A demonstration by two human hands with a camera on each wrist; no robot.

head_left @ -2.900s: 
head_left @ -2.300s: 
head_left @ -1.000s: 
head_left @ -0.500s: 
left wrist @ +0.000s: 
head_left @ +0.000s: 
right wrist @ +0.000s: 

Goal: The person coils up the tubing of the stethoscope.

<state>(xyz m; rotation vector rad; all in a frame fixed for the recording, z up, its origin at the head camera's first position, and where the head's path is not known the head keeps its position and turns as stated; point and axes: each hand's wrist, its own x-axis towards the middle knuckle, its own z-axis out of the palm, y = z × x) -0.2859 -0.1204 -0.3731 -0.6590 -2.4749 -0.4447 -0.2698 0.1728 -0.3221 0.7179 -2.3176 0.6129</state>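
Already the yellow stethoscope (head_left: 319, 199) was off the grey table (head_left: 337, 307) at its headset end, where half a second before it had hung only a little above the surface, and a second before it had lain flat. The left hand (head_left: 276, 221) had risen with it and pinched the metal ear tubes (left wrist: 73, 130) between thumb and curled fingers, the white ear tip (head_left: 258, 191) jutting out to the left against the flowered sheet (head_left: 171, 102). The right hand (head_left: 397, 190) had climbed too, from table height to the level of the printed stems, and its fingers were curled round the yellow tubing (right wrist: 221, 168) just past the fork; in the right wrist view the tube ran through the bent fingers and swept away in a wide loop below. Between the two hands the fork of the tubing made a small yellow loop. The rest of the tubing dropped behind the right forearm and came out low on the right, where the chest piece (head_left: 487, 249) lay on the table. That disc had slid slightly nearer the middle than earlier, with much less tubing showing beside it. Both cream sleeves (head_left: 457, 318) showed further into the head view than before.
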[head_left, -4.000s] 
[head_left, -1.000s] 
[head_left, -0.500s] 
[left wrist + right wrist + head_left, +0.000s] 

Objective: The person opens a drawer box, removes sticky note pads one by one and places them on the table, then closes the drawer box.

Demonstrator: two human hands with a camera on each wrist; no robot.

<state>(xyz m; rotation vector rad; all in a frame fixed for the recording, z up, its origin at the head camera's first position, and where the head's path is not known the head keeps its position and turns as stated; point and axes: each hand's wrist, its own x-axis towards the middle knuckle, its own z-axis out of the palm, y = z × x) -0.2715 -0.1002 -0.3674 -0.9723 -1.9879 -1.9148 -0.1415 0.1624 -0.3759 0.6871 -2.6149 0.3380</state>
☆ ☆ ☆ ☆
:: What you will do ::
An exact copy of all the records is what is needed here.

:: Exercise answer ::
A demonstration by two human hands with a camera on each wrist; no robot.

head_left @ -2.900s: 
head_left @ -2.300s: 
head_left @ -1.000s: 
head_left @ -0.500s: 
left wrist @ +0.000s: 
head_left @ +0.000s: 
right wrist @ +0.000s: 

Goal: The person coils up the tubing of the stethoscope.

<state>(xyz m; rotation vector rad; all in a frame fixed for the recording, z up, its origin at the head camera's first position, and where the head's path is not known the head keeps its position and turns as stated; point and axes: each hand's wrist, its own x-axis towards the middle knuckle, its own z-axis out of the palm, y = z × x) -0.2859 -0.1204 -0.3731 -0.6590 -2.4749 -0.4447 -0.2698 0.1728 -0.3221 0.7179 -2.3176 0.6129</state>
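Already the yellow stethoscope (head_left: 319, 199) was off the grey table (head_left: 337, 307) at its headset end, where half a second before it had hung only a little above the surface, and a second before it had lain flat. The left hand (head_left: 276, 221) had risen with it and pinched the metal ear tubes (left wrist: 73, 130) between thumb and curled fingers, the white ear tip (head_left: 258, 191) jutting out to the left against the flowered sheet (head_left: 171, 102). The right hand (head_left: 397, 190) had climbed too, from table height to the level of the printed stems, and its fingers were curled round the yellow tubing (right wrist: 221, 168) just past the fork; in the right wrist view the tube ran through the bent fingers and swept away in a wide loop below. Between the two hands the fork of the tubing made a small yellow loop. The rest of the tubing dropped behind the right forearm and came out low on the right, where the chest piece (head_left: 487, 249) lay on the table. That disc had slid slightly nearer the middle than earlier, with much less tubing showing beside it. Both cream sleeves (head_left: 457, 318) showed further into the head view than before.
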[head_left, -4.000s] 
[head_left, -1.000s] 
[head_left, -0.500s] 
[left wrist + right wrist + head_left, +0.000s] 

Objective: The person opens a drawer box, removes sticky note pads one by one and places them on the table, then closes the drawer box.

Demonstrator: two human hands with a camera on each wrist; no robot.

<state>(xyz m; rotation vector rad; all in a frame fixed for the recording, z up, its origin at the head camera's first position, and where the head's path is not known the head keeps its position and turns as stated; point and axes: each hand's wrist, its own x-axis towards the middle knuckle, its own z-axis out of the palm, y = z × x) -0.2715 -0.1002 -0.3674 -0.9723 -1.9879 -1.9148 -0.1415 0.1624 -0.3759 0.6871 -2.6149 0.3380</state>

What appears above is the full answer.